The Department of Transportation has some well dedicated staff. Maybe they might be overworked, because we got a lot of money from Transportation and the federal government to put projects right across the Northwest Territories. We certainly, in the Sahtu,
could also help with some of these projects here, with the transportation, the design, the work. We can also even take some of this project management. They did a wonderful job in Colville Lake. The department and the community put together a good team and they put the airport there. It can get done. I think the department needs to give a little more credit to the communities in the regions for taking over some of these projects, and it can get done probably under budget or just right on budget. It can get done.
I ask the Minister and the deputy minister of the Department of Transportation, we could do this work and get it done in the Sahtu, and put together these projects on time and on budget. For example, we have some work on the airports and the winter roads, and it’s going to get busy this winter. If the Explorers Group tells us, you know, when they’re going to spend maybe over $200 million. I’m not too sure if that’s a correct number, but that’s what they say they’re going to do. We need to get ready for that and we can have a temporary office set up in the Sahtu with some of their instructors, that could look after the bridging, work on the airport, other than getting approval out of Fort Simpson or out of Inuvik. We just don’t have that mechanism. We have to make that phone call to Fort Simpson or to Inuvik to get work done in the Sahtu. Those 1950s, ‘60s days are over. It’s 2012. Why can’t we get the approval done in the Sahtu? I don’t understand. Is it really that hard to let that type of authority go in the department?

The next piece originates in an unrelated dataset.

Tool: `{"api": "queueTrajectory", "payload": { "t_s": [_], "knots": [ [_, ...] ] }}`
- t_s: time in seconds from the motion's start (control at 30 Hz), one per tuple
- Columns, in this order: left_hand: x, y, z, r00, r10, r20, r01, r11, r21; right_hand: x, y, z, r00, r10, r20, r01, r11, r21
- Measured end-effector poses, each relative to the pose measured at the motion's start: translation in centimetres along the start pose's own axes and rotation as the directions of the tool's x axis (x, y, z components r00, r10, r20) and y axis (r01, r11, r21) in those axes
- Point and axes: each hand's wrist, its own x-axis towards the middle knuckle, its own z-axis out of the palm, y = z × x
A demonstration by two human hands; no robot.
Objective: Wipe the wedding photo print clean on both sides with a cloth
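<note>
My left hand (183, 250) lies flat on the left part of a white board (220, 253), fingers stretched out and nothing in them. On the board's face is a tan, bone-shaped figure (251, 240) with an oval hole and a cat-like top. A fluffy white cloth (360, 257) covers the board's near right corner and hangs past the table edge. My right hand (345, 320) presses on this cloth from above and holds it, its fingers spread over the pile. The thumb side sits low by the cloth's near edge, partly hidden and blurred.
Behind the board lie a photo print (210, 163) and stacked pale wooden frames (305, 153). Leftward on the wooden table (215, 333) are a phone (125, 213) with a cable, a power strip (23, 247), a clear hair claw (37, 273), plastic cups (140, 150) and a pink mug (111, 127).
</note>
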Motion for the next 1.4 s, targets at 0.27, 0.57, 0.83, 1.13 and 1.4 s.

The big boys are playing in the Sahtu for oil and gas, so we need to play along with them to get things done. I ask again, the Department of Transportation, you have some very good people working in your department. We have some real good people working in the Sahtu. Those roads are going to need to be upgraded and I see that they’re putting signs on the winter road. I’ve driven the winter road from here to Wrigley, Deline, to Fort Good Hope and the Wells. I’ve been on those winter roads. There’s a lot of improvement. The signs are no longer tagged onto a tree. They’re actually posted now on the road. That’s showing me that there is some attention and there’s improvement.
We have a really good ice paving program. It’s good that you’re doing some good work there. What we see in the amount of activity going on there on our winter roads, and the oil companies are coming up and our people are seeing this. The other areas like Good Hope to Norman Wells, the road is pretty rough. This is our transportation for the three months. This summer we got the Mackenzie Valley River. That’s our transportation right now. I’m talking now just on the winter roads, and I’d like to see this department step up to the plate and put an office, a position, even temporarily, in the Sahtu, so we can have some autonomy and some authority,
instead of making that phone call to Simpson or to Inuvik to say can we do this, can we do that. We’ve got to have that. That’s what I’m asking in a forceful way to the department on these projects here, because I’m seeing these bridges certainly need to be fixed and it’s not getting done for the reasons that the Minister or the deputy minister has said to us in the House here. That’s all I have to say on page 13.